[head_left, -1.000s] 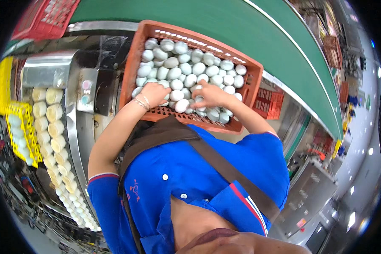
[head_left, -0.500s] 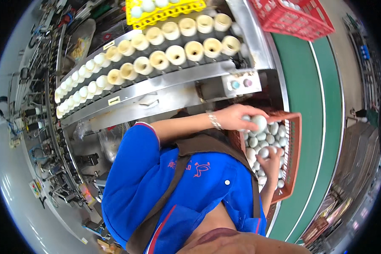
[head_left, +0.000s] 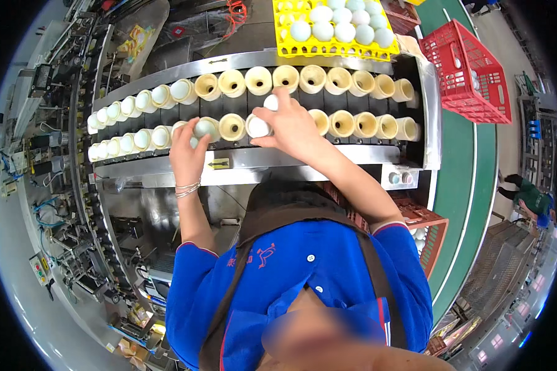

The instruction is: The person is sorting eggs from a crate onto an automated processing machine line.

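Two rows of cream cups [head_left: 232, 127] run along a conveyor before me, the left ones filled with pale eggs [head_left: 143, 100]. My left hand [head_left: 189, 151] curls over the near row, its fingers around a pale bluish egg [head_left: 204, 129] at a cup; a second egg [head_left: 194, 142] shows by its palm. Farther right, my right hand [head_left: 294, 127] grips a white egg [head_left: 271, 102] between its fingers. Below that, another white egg [head_left: 258, 127] lies at a near-row cup, beside the thumb. Whether this one rests fully in the cup, I cannot tell.
A yellow tray [head_left: 334, 51] of eggs stands beyond the far row. At right are a red crate [head_left: 476, 86], a green belt [head_left: 455, 185] and a brownish-red basket [head_left: 436, 244] of eggs. A control box [head_left: 400, 177] sits on the metal frame. Another person [head_left: 538, 203] is far right.
Both hands have left the basket of eggs at my right and come over the cup rows, carrying eggs. My view has turned, bringing the yellow tray and red crate more fully into sight.
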Demonstrator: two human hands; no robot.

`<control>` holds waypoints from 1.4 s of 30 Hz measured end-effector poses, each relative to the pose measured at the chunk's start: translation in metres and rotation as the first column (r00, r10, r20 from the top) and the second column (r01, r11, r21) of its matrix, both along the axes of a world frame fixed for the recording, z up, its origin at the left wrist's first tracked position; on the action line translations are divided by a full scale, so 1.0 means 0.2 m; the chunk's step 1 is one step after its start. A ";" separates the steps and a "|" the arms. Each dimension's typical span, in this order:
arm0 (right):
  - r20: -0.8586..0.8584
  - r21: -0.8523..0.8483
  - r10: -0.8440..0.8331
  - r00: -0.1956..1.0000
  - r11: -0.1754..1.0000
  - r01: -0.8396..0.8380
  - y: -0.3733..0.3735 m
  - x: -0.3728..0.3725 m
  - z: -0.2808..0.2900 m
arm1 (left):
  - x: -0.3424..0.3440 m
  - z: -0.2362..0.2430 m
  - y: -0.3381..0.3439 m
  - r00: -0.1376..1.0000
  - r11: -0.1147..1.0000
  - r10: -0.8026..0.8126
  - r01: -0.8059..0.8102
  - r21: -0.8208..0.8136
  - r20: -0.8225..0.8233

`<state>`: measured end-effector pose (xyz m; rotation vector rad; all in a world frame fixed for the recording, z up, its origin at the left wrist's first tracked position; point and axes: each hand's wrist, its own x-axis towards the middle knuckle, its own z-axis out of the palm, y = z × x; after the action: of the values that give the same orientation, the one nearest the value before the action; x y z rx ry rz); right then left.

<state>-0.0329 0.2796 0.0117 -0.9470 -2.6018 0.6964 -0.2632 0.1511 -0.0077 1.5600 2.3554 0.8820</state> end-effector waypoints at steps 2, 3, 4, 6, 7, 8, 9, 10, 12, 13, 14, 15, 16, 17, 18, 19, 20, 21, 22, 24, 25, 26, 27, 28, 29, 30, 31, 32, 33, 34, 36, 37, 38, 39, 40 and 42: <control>0.180 -0.022 0.043 0.983 0.999 -0.040 0.04 -0.11 -0.01 | -0.05 -0.01 -0.01 1.000 0.994 -0.021 0.018 -0.108 -0.020; 0.174 -0.020 0.044 0.984 0.999 -0.041 0.06 -0.14 -0.05 | -0.07 -0.01 -0.01 1.000 0.993 -0.027 0.025 -0.118 -0.016; 0.163 -0.016 0.047 0.985 0.999 -0.045 0.08 -0.17 -0.07 | -0.08 0.00 0.01 0.999 0.991 -0.032 0.030 -0.127 -0.015; 0.012 0.119 0.022 1.000 0.993 -0.024 0.14 -0.28 -0.08 | -0.10 0.00 0.05 0.954 0.999 0.043 -0.048 0.010 0.295; -0.045 0.196 0.039 0.998 0.980 -0.030 0.20 -0.35 -0.09 | -0.13 -0.01 0.08 0.822 0.988 0.033 -0.112 0.104 0.569; -0.098 0.273 0.055 0.994 0.962 -0.026 0.26 -0.42 -0.12 | -0.14 0.01 0.13 0.614 0.965 -0.015 -0.197 0.172 0.789; -0.038 0.295 0.098 0.994 0.952 -0.083 0.30 -0.46 -0.15 | -0.17 0.04 0.18 0.472 0.966 -0.058 -0.197 0.169 0.879; 0.020 0.286 0.113 0.993 0.951 -0.114 0.32 -0.51 -0.14 | -0.18 0.05 0.23 0.528 0.964 -0.050 -0.196 0.179 0.848; 0.134 0.261 0.134 0.982 0.951 -0.165 0.36 -0.58 -0.11 | -0.20 0.04 0.34 0.632 0.963 -0.038 -0.184 0.198 0.774; -0.022 0.351 0.069 0.997 0.935 -0.057 0.39 -0.58 -0.18 | -0.20 0.03 0.43 0.901 0.986 0.048 -0.110 0.122 0.430; -0.067 0.387 0.043 0.997 0.922 -0.014 0.41 -0.58 -0.21 | -0.22 0.00 0.46 0.971 0.992 -0.002 -0.029 0.124 0.240; -0.112 0.423 0.010 0.994 0.906 0.038 0.44 -0.58 -0.24 | -0.26 -0.04 0.50 0.997 0.991 -0.067 0.062 0.119 0.038; -0.140 0.461 -0.046 0.989 0.881 0.106 0.46 -0.54 -0.27 | -0.27 -0.11 0.58 0.976 0.978 -0.157 0.174 0.111 -0.149; -0.040 0.408 -0.120 0.992 0.904 0.126 0.44 -0.52 -0.33 | -0.28 -0.17 0.62 0.972 0.980 -0.172 0.185 0.068 -0.162; 0.071 0.338 -0.174 0.982 0.931 0.141 0.41 -0.50 -0.37 | -0.30 -0.23 0.63 0.965 0.978 -0.200 0.208 0.029 -0.171; 0.068 0.265 -0.133 0.989 0.958 0.111 0.37 -0.44 -0.35 | -0.31 -0.27 0.62 0.976 0.988 -0.141 0.149 0.035 -0.164; -0.114 0.327 -0.179 0.977 0.922 0.207 0.33 -0.39 -0.39 | -0.33 -0.24 0.61 0.946 0.981 -0.196 0.189 -0.054 -0.258; -0.126 0.177 -0.118 0.985 0.974 0.139 0.30 -0.30 -0.28 | -0.38 -0.24 0.57 0.962 0.986 -0.134 0.106 -0.125 -0.237; -0.207 0.252 -0.149 0.967 0.947 0.200 0.24 -0.18 -0.27 | -0.45 -0.29 0.56 0.944 0.980 -0.149 0.100 -0.174 -0.293; -0.439 0.376 -0.213 0.873 0.839 0.393 0.12 0.18 -0.24 | -0.39 -0.20 0.55 0.878 0.960 -0.266 0.204 -0.190 -0.398; -0.459 0.342 -0.300 0.836 0.809 0.478 0.05 0.40 -0.23 | -0.32 -0.16 0.56 0.886 0.963 -0.262 0.215 -0.160 -0.383; -0.490 0.305 -0.364 0.792 0.779 0.547 -0.04 0.62 -0.23 | -0.23 -0.12 0.57 0.895 0.970 -0.238 0.203 -0.131 -0.377; -0.463 0.292 -0.508 0.727 0.687 0.666 -0.17 0.86 -0.18 | -0.04 -0.03 0.57 0.946 0.960 -0.274 0.260 -0.101 -0.171; -0.531 0.311 -0.575 0.622 0.551 0.774 -0.30 1.12 -0.22 | 0.19 0.07 0.55 0.950 0.948 -0.308 0.310 -0.072 0.042; -0.396 0.246 -0.720 0.569 0.514 0.822 -0.44 1.37 -0.23 | 0.40 0.13 0.52 0.915 0.941 -0.316 0.337 -0.043 0.251; -0.214 0.203 -0.866 0.453 0.414 0.887 -0.65 1.59 -0.11 | 0.54 0.13 0.51 0.844 0.872 -0.472 0.489 -0.002 0.252; -0.340 0.290 -0.879 0.334 0.239 0.927 -0.82 1.82 -0.32 | 0.80 0.18 0.48 0.752 0.811 -0.535 0.585 -0.014 0.386; -0.258 0.233 -0.953 0.161 0.100 0.967 -1.05 1.96 -0.29 | 1.01 0.14 0.44 0.574 0.719 -0.605 0.692 0.068 0.552; -0.010 0.208 -1.000 -0.002 -0.004 0.978 -1.29 2.16 -0.42 | 1.28 0.17 0.38 0.497 0.606 -0.665 0.795 0.014 0.557; 0.211 0.222 -0.958 -0.193 -0.146 0.964 -1.49 2.23 -0.40 | 1.53 0.21 0.33 0.291 0.373 -0.784 0.927 0.041 0.549; 0.347 0.281 -0.892 -0.291 -0.197 0.939 -1.82 2.39 -0.58 | 1.97 0.22 0.21 0.042 0.078 -0.840 0.996 0.043 0.541; 0.355 0.274 -0.873 -0.334 -0.244 0.930 -1.89 2.44 -0.63 | 2.20 0.22 0.14 -0.080 -0.046 -0.835 0.996 0.077 0.544; 0.367 0.263 -0.853 -0.372 -0.289 0.921 -1.96 2.45 -0.66 | 2.40 0.17 0.07 -0.143 -0.107 -0.828 0.989 0.097 0.542; 0.376 0.248 -0.837 -0.399 -0.324 0.913 -1.97 2.46 -0.67 | 2.56 0.10 0.02 -0.204 -0.181 -0.865 0.979 0.094 0.459; 0.426 0.223 -0.824 -0.372 -0.303 0.926 -1.97 2.47 -0.68 | 2.71 0.00 -0.03 -0.274 -0.260 -0.884 0.962 0.088 0.379; 0.529 0.172 -0.788 -0.315 -0.263 0.949 -1.97 2.50 -0.70 | 2.97 -0.20 -0.13 -0.296 -0.313 -0.927 0.949 -0.040 0.231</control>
<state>0.4670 -0.1137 -0.1274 -3.0323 -0.7611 0.3203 0.3307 0.1244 -0.0478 2.3346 0.1719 0.1106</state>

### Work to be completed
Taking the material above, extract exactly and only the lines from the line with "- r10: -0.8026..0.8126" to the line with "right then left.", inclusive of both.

### Reply to the task
  - r10: -0.8026..0.8126
  - r01: -0.8059..0.8102
  - r21: -0.8208..0.8136
  - r20: -0.8225..0.8233

`<state>`: measured end-effector pose (xyz m; rotation vector rad; all in a world frame fixed for the recording, z up, its origin at the left wrist's first tracked position; point and axes: each hand's wrist, its own x-axis towards the middle knuckle, its own z-axis out of the palm, y = z × x; after the action: of the values that give the same orientation, the one nearest the value before the action; x y z rx ry rz); right then left.

Nothing further is needed to complete the exercise.